OH GOD I KNOW I'M SO SORRY FOR WHAT IV'E DONE TO YOU AND I DON'T KNOW HOW TO FIX IT.
My only defence is: Diana? I mean, that was worth it, right?
I think the reason is partly just because it always is configured so much as a competition it's hard to escape that mentality. If you know it'll always be set up against the other thing no matter how much you don't want it to be. So if you start to care about something on one side of the divide - if you start to love it, it becomes hard not to be defensive. Because praise of something totally different is so often an implicit criticism of the thing you love. I mean, it shouldn't have to be, but so often it is.
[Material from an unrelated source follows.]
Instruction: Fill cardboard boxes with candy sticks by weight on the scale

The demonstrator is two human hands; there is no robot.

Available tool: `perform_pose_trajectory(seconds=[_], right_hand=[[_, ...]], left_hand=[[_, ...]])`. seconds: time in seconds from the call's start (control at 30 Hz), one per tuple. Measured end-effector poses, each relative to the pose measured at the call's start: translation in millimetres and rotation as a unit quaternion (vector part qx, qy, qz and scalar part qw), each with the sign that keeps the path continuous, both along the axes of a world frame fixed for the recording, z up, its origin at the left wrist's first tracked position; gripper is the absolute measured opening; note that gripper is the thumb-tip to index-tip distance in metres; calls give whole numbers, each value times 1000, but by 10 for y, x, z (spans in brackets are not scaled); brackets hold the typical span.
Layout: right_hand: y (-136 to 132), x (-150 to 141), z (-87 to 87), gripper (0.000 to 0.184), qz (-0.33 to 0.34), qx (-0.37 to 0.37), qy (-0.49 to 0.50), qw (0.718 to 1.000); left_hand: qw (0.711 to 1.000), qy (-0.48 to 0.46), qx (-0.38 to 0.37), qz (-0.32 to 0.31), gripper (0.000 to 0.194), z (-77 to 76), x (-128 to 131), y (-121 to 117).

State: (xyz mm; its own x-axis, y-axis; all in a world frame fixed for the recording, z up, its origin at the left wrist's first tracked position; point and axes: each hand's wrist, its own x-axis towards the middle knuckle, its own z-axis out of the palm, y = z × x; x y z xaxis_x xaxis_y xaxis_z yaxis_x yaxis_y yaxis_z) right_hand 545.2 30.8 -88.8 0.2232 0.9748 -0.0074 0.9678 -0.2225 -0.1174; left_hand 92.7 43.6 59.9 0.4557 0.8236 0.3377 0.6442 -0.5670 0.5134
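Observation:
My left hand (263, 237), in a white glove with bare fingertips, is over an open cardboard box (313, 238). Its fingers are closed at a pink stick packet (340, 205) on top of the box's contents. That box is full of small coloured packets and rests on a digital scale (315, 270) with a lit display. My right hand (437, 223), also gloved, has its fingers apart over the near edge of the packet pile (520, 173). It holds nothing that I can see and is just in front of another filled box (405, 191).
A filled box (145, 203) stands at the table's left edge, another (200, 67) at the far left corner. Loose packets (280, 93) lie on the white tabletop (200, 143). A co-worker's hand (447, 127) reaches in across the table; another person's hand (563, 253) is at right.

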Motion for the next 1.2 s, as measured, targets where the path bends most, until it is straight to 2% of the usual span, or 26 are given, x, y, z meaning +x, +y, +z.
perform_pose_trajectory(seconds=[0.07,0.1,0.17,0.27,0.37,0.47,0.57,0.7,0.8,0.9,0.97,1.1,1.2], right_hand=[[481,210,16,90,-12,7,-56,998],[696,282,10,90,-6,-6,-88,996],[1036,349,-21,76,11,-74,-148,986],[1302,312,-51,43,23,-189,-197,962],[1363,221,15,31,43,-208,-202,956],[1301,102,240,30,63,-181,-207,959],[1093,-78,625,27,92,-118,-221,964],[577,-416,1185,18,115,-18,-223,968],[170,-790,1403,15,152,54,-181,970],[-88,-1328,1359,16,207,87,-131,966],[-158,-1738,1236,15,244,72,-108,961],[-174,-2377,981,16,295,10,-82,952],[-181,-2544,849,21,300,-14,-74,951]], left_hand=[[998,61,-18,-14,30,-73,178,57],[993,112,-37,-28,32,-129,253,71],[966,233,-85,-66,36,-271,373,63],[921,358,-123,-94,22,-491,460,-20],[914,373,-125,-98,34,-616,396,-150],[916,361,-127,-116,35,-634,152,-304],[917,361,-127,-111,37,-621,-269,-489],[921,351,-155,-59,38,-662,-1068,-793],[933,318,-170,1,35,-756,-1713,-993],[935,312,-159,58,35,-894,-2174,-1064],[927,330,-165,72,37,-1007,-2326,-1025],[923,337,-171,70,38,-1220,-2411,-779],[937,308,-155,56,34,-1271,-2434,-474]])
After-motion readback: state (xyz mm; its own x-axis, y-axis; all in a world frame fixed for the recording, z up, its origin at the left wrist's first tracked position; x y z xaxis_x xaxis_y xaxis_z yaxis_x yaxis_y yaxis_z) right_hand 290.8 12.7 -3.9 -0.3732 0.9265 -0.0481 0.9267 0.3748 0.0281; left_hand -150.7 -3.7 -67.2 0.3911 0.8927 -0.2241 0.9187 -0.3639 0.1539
Plus I also think that Diana specifically occupies a uniquely complicated space in pop culture. So much of how people react to her is like a rorschach test and she represents some stuff that's...really emotionally important to us and so again, that makes distance difficult. She really does get dismissed and overcriticised so much and yet keeps being there I think it's hard not to be bitter when her contributions to like, STUFF, are overlooked.
tl;dr, I think at least to a degree you get tribal over Diana because she is your precious angel darling.
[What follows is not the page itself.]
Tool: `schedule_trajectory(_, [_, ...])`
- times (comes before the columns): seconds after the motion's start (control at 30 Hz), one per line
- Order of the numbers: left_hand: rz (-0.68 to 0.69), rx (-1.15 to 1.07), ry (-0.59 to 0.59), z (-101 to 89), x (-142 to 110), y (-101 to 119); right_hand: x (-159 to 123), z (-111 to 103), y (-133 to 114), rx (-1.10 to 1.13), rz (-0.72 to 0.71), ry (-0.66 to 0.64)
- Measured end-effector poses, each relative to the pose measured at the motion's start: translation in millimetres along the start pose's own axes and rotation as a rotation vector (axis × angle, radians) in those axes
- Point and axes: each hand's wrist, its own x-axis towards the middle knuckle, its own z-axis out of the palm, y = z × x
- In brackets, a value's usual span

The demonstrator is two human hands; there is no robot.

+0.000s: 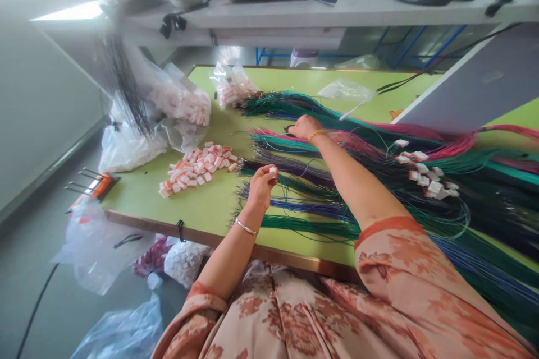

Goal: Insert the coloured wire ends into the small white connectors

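My left hand [261, 184] is raised over the near part of the green table [138, 193], its fingers pinched on a small white connector [273, 170]. My right hand [305, 126] reaches further out and rests, fingers curled, on the ends of the pink and teal wire bundles [278, 137]; what it grips is hidden. Rows of coloured wires [295, 202] lie side by side across the table, dark purple, blue and green nearest me. A loose heap of pink and white connectors [197, 168] lies to the left of my left hand.
Clear plastic bags of connectors [181, 104] sit at the table's far left, another bag [233, 87] behind them. Wires fitted with white connectors [425, 174] lie to the right. A grey shelf [337, 8] hangs above. Bags [96, 252] lie on the floor, an orange tool [99, 184] at the table edge.
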Motion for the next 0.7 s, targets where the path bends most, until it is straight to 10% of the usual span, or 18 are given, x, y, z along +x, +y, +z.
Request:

But also, yeah, I definitely kind of ruined you slightly and dragged you into the wider mess of DC vs Marvel and for that, um, welcome to the blanket fort? We have a badass poster on the door? :D?
Like iZombie shouldn't be an argument to dodge the issue of the lack of female leads in superhero-related properties, or an an "answer" to Agent Carter, but neither is it totally irrelevant.
Yes! Exactly! But I'm just not sure how to like...weight that, you know?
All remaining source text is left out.